= Task instructions =
Locate the string "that" throughout the material and copy every line in which it occurs.
================================
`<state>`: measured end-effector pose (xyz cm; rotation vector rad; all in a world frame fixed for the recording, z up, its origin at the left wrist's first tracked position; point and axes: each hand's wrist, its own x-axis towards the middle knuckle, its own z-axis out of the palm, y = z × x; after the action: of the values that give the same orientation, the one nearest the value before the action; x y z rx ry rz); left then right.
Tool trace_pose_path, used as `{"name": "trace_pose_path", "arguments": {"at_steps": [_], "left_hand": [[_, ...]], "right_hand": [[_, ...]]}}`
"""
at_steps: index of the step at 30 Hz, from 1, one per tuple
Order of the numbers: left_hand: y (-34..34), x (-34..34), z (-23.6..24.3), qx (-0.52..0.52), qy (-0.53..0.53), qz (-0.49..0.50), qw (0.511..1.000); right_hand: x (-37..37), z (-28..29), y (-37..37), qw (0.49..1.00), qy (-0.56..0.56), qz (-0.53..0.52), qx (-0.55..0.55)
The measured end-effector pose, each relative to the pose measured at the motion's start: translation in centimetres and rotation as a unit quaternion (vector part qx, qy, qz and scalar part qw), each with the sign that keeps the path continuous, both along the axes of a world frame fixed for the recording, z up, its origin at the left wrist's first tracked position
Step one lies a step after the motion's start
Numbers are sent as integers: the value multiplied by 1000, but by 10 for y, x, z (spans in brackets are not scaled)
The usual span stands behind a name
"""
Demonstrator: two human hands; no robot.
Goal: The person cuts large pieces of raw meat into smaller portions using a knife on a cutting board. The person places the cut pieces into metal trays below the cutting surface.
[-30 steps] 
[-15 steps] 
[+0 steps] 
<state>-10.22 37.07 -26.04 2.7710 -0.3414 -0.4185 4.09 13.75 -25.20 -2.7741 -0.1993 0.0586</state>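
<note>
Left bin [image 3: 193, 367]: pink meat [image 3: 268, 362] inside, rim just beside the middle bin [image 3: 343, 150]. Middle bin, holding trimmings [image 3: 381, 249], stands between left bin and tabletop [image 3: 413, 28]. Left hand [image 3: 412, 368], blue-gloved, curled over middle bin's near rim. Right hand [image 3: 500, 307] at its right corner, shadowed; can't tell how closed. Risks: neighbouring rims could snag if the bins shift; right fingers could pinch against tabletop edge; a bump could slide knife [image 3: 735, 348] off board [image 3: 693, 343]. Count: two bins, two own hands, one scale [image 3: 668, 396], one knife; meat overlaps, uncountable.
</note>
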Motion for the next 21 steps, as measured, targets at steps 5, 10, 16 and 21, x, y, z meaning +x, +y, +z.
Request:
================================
= Response area =
`<state>`: measured end-effector pose (xyz cm; rotation vector rad; all in a world frame fixed for the recording, z up, its origin at the left wrist's first tracked position; point and axes: each hand's wrist, its own x-axis towards the middle knuckle, its own z-axis out of the palm, y = z × x; after the action: of the values that give the same orientation, the one nearest the value before the action; x y z rx ry rz); left then right.
The measured end-effector pose, each relative to the pose measured at the motion's start: translation in centimetres and rotation as a unit quaternion (vector part qx, qy, qz and scalar part qw), each with the sign that keeps the path continuous, both along the axes of a world frame fixed for the recording, z up, its origin at the left wrist's first tracked position

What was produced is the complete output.